Is there any scenario where writing method like this:

public async Task<SomeResult> DoSomethingAsync()
{
    // Some synchronous code might or might not be here... //
    return await DoAnotherThingAsync();
}

instead of this:

public Task<SomeResult> DoSomethingAsync()
{
    // Some synchronous code might or might not be here... //
    return DoAnotherThingAsync();
}

would make sense?

Why use return await construct when you can directly return Task<T> from the inner DoAnotherThingAsync() invocation?
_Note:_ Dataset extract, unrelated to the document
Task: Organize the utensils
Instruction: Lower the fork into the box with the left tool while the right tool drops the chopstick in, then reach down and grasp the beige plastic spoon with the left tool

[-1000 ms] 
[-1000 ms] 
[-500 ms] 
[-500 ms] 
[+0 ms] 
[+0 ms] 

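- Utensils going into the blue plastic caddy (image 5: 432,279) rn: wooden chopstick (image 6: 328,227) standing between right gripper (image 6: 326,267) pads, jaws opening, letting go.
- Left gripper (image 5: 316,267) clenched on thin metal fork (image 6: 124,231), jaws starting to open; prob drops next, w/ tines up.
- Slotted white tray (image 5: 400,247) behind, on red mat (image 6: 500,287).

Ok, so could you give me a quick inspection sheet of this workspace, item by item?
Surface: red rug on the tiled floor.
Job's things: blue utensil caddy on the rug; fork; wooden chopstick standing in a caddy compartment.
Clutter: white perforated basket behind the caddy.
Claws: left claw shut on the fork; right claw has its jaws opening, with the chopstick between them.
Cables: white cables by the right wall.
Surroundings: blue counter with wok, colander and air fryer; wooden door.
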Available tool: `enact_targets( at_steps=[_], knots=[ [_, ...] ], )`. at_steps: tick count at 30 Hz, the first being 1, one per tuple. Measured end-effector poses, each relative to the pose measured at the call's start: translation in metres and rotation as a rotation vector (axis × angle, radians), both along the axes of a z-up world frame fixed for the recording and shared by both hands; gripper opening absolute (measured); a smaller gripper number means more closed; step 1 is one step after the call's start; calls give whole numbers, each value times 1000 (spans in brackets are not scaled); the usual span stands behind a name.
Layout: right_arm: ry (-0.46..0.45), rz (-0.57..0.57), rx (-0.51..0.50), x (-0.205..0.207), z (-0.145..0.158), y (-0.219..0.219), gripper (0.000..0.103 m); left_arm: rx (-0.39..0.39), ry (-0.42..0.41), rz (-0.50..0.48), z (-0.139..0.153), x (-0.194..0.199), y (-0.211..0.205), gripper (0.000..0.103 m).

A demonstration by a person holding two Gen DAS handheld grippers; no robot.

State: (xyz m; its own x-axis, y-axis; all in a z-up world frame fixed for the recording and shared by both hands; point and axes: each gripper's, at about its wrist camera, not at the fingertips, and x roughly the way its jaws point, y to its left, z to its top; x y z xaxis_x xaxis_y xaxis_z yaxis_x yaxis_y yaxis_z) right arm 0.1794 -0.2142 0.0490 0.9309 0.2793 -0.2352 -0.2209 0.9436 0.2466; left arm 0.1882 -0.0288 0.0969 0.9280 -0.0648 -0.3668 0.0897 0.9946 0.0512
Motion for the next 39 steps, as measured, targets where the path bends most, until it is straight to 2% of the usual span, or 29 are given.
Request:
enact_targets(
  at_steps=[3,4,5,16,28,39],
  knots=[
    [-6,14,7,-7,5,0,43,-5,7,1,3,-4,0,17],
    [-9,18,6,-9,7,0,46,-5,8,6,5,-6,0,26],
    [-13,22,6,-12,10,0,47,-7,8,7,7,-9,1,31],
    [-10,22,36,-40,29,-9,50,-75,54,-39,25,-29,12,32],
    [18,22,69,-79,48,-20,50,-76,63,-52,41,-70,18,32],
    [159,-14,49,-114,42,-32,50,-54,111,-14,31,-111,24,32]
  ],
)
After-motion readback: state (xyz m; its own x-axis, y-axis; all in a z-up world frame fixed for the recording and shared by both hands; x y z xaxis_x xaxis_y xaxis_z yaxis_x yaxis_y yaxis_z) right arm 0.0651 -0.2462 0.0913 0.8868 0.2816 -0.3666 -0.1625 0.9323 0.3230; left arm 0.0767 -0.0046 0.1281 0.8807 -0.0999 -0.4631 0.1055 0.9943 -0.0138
I see code with return await in so many places, I think I might have missed something. But as far as I understand, not using async/await keywords in this case and directly returning the Task would be functionally equivalent. Why add additional overhead of additional await layer?
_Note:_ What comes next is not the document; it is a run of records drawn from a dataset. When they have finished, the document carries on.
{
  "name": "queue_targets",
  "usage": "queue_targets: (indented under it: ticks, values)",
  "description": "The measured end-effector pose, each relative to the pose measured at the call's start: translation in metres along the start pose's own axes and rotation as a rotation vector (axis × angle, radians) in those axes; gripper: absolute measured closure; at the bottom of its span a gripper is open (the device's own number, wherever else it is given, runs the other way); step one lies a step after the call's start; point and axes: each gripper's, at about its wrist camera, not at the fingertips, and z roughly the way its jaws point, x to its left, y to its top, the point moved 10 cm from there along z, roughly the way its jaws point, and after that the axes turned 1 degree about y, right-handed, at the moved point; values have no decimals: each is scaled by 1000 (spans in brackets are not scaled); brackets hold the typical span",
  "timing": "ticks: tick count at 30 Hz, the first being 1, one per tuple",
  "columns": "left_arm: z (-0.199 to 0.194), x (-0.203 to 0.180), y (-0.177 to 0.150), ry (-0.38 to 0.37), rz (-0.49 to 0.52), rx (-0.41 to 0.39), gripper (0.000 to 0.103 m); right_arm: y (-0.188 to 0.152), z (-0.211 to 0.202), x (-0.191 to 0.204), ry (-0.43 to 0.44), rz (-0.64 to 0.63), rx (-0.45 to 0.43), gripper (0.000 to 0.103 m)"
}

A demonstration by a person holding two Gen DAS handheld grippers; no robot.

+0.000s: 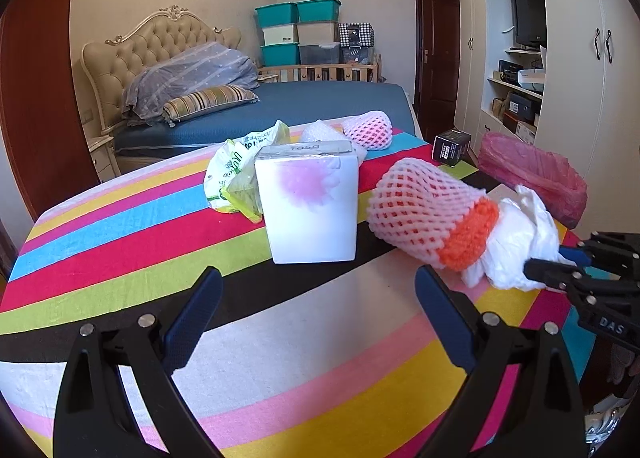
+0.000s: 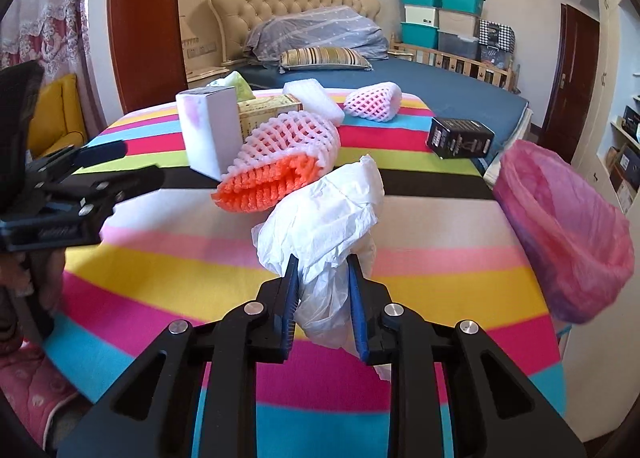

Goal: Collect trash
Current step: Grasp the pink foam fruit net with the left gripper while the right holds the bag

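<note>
The right gripper (image 2: 322, 278) has its jaws clamped on the crumpled white plastic wrapper (image 2: 320, 214), near on the striped tabletop (image 2: 440, 286). Next, likely: carry it right into the pink-lined bin (image 2: 568, 226). The left gripper (image 1: 316, 318) waits, jaws open and empty.

The near half of the striped table (image 1: 280, 338) lies bare — open passage for the left gripper (image 1: 318, 298). Farther on, a white box (image 1: 308, 206) and 1 foam net sleeve (image 1: 424, 210) block the middle; a pink bag (image 2: 568, 234) crowds the right edge.
</note>
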Motion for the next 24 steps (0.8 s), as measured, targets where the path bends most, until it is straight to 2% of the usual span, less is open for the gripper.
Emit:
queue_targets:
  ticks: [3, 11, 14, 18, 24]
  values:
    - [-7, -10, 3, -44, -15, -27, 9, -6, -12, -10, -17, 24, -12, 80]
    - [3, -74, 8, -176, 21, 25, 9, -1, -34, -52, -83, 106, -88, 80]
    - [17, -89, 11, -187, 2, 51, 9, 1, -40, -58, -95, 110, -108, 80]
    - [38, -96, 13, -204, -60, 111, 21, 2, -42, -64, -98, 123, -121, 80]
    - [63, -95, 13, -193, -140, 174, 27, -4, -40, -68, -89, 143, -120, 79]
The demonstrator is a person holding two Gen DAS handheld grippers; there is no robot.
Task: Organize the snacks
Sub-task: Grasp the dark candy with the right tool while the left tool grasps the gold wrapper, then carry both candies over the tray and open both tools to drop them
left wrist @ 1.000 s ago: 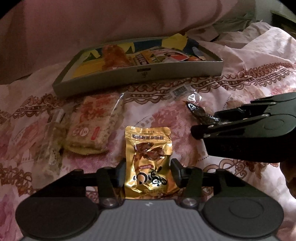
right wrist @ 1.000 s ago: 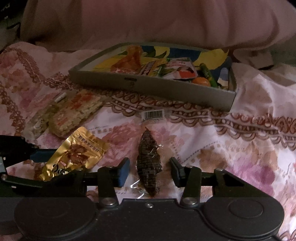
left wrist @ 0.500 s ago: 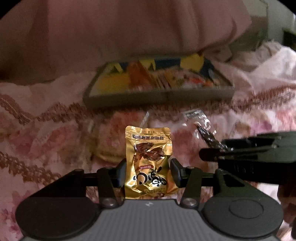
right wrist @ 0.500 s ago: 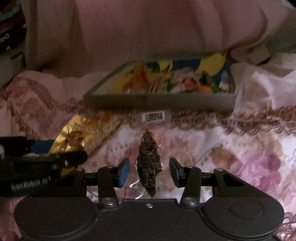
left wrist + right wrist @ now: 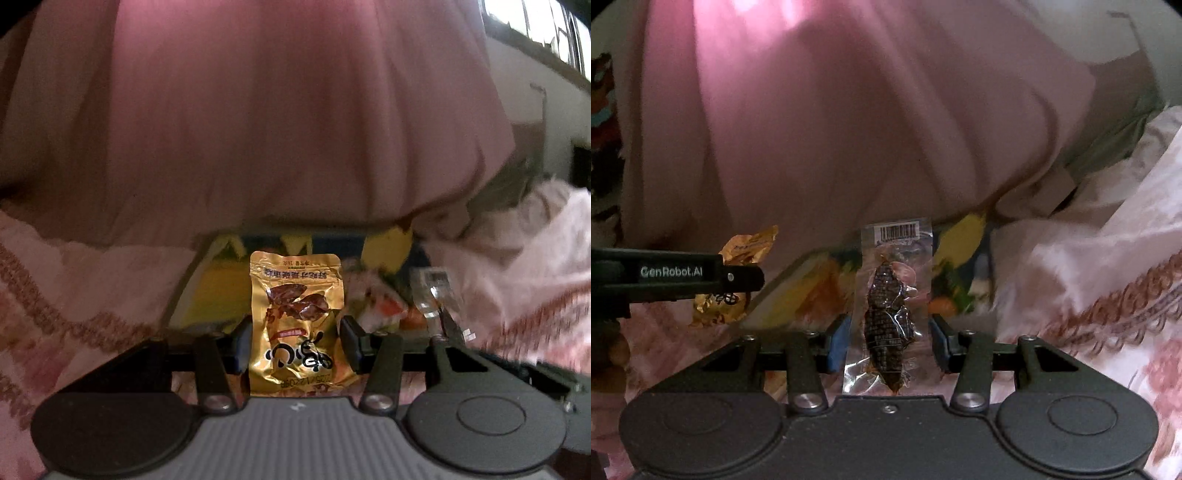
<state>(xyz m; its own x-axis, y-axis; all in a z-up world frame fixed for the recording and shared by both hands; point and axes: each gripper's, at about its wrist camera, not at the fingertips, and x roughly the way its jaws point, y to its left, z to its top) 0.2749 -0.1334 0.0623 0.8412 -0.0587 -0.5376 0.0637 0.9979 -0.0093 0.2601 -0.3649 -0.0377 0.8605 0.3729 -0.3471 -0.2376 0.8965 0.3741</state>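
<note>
Crinkled gold foil snack pouch (image 5: 295, 321) with upside-down print held between left gripper (image 5: 295, 345) fingers, clear barcoded packet (image 5: 890, 314) of dark dried snack gripped by right gripper (image 5: 888, 343) fingers, colourful snack box (image 5: 820, 288) seen behind

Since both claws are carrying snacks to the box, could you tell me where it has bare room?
The clearest free patch is the yellow floor at the box's left end, bordered by its left wall and the gold pouch in view. Right of the pouch, mixed wrappers crowd it. The far edge is hidden.
</note>
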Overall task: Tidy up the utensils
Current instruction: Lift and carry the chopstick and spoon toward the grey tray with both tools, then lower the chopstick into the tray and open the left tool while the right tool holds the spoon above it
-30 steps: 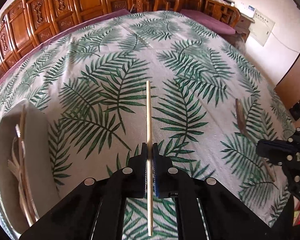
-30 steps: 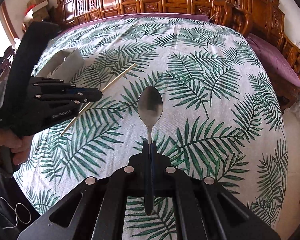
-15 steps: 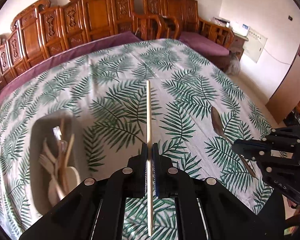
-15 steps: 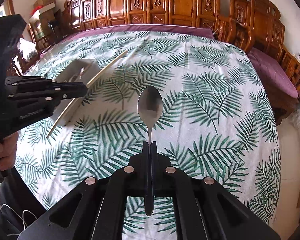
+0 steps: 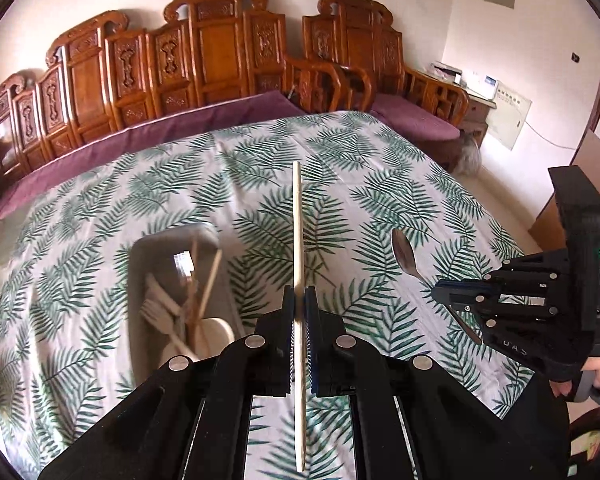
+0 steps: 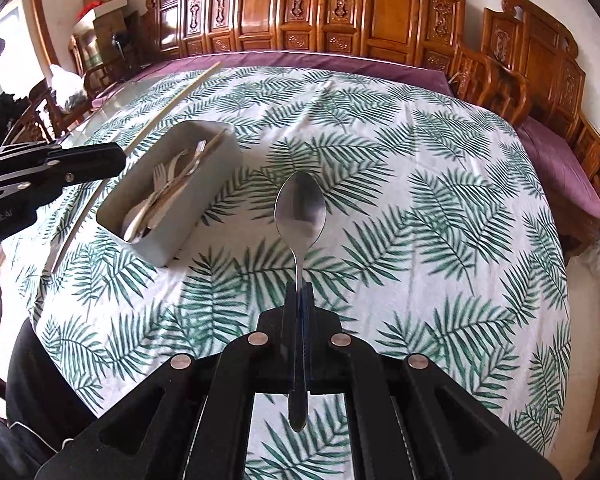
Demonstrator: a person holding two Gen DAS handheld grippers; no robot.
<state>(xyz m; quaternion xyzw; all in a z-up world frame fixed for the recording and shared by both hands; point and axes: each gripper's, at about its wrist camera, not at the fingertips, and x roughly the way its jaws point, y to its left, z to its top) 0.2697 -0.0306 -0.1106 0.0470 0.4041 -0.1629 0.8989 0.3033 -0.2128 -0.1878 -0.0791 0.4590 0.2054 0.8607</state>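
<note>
Left gripper (image 5: 299,294) pinches a long pale wooden chopstick (image 5: 298,224) mid-shaft, held above the leaf-print tablecloth (image 5: 380,200). Right gripper (image 6: 299,290) clamps a shiny metal spoon (image 6: 300,210) by its handle, bowl forward. Grey rectangular utensil bin (image 6: 188,216), holding pale cutlery, sits ahead-left of both.

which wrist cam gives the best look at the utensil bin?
Right wrist. The grey bin sits whole on the tablecloth, walls and rim sharp, forks and spoons inside readable. In the left wrist view the bin is motion-blurred and its near end is cut off by the left gripper, shut on the chopstick.
</note>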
Cuckoopint answered 30/9, 2013 at 15:30 Comment(7)
I think the only reason why you see this is because people learn by imitation and generally (if they don't need) they use the most simple solution they can find. So people see that code, use that code, they see it works and from now on, for them, that's the right way to do it... It's no use to await in that caseCaprine
There's at least one important difference: exception propagation.Pockmark
I dont understand it either, cant comprehend this entire concept at all, doesnt make any sense. From what I learned if a method has a return type, IT MUST have a return keyword, isnt it the rules of C# language?Ghana
@Ghana the OP's question does have the return statement though?Mucky
github.com/davidfowl/AspNetCoreDiagnosticScenarios/blob/master/…Jewel
For anyone obsessed with this question, there is a recent YouTube video by Nick Chapsas here.Dowery
If DoAnotherThingAsync is written with async/await, then the async/await here is redundant and there's no different in exception propagation. DoAnotherThingAsync already implements the state machine that captures any exceptions thrown and embeds them in the returned Task. The only time you'd want to add async/await here is if the called method DoAnotherThingAsync does not use async/await and may throw exceptions. In that case, an exception could be thrown before the Task is returned, changing the required error handling approach. That's really the only difference.Caracaraballo
T
275

There is one sneaky case when return in normal method and return await in async method behave differently: when combined with using (or, more generally, any return await in a try block).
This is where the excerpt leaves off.